One of the public health issues that has emerged as a “serious” concern within the United States is the nonmedical use of prescription opioids, or POs. At the same time, the number of cases of sexual violence is on the rise, too.
In the past, only a few studies have been conducted that link sexual violence with the use of drugs. Although the two concerns are unrelated, the principal investigator has tied the upsurge in the nonmedical use of POs among young adults with an increase in the cases of sexual violence.
During the study, the researchers looked at cases of sexual violence and how they relate to drug use. The intent of the researchers was to assess the role of drug use in the risk of sexual violence among young adults residing in the New York City. In addition, the researchers wanted to note the social and contextual factors that affect the sexual violence experience among the young adults.

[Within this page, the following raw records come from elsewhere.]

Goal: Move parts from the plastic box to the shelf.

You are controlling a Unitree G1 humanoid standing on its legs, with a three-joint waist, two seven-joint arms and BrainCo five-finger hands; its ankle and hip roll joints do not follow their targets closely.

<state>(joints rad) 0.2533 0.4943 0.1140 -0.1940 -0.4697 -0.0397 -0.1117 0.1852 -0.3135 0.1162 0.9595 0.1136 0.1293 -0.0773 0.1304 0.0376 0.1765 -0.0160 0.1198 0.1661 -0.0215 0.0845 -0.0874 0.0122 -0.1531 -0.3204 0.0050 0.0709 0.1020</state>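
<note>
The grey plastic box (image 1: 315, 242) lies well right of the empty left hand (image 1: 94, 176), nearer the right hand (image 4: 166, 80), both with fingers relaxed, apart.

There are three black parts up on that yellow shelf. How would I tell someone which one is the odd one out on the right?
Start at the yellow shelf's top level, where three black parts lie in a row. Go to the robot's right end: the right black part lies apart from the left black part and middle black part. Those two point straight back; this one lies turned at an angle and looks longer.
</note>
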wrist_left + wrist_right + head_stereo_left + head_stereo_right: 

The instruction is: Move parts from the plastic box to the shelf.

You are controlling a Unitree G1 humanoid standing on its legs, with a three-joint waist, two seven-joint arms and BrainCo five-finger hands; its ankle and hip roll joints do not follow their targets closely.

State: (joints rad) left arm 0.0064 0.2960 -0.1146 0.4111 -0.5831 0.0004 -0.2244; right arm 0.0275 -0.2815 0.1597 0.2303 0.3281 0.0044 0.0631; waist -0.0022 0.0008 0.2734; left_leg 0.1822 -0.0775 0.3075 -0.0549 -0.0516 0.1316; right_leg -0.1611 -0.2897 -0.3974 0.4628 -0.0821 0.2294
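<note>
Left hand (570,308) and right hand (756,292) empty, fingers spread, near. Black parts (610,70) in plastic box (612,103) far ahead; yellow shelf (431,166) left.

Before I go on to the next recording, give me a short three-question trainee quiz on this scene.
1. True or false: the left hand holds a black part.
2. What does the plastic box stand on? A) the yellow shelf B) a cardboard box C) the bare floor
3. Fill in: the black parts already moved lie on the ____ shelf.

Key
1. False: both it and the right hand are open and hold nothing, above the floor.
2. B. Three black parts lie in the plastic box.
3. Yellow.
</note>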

“Many participants described negative sexual perceptions ascribed to opioid users and their own internalized stigma. They also reported exchanges of sex for drugs or money that increased their risk of sexual violence. We found that the drug-using context facilitated victimization of users who were unconscious or semi-conscious as a result of using drugs,” explained Pedro Mateu-Gelabert, a principal investigator in the study said.
The study's conclusion was based on the analysis of the assessment that asked subjects about drug use and sexual behavior. The analysis of the assessment submitted by a total of 164 participants ages 18 to 29 showed that nearly 4 percent of the females and 11 percent of the males were “forced to have sex without their consent while doing drugs.”
The use of POs has increased, particularly among young adults, with 11 percent of them self-reporting that they use drugs. It is estimated that the number of people that die because of PO drug overdose each year is higher than the combined number of people that die as a result of cocaine and heroine overdose.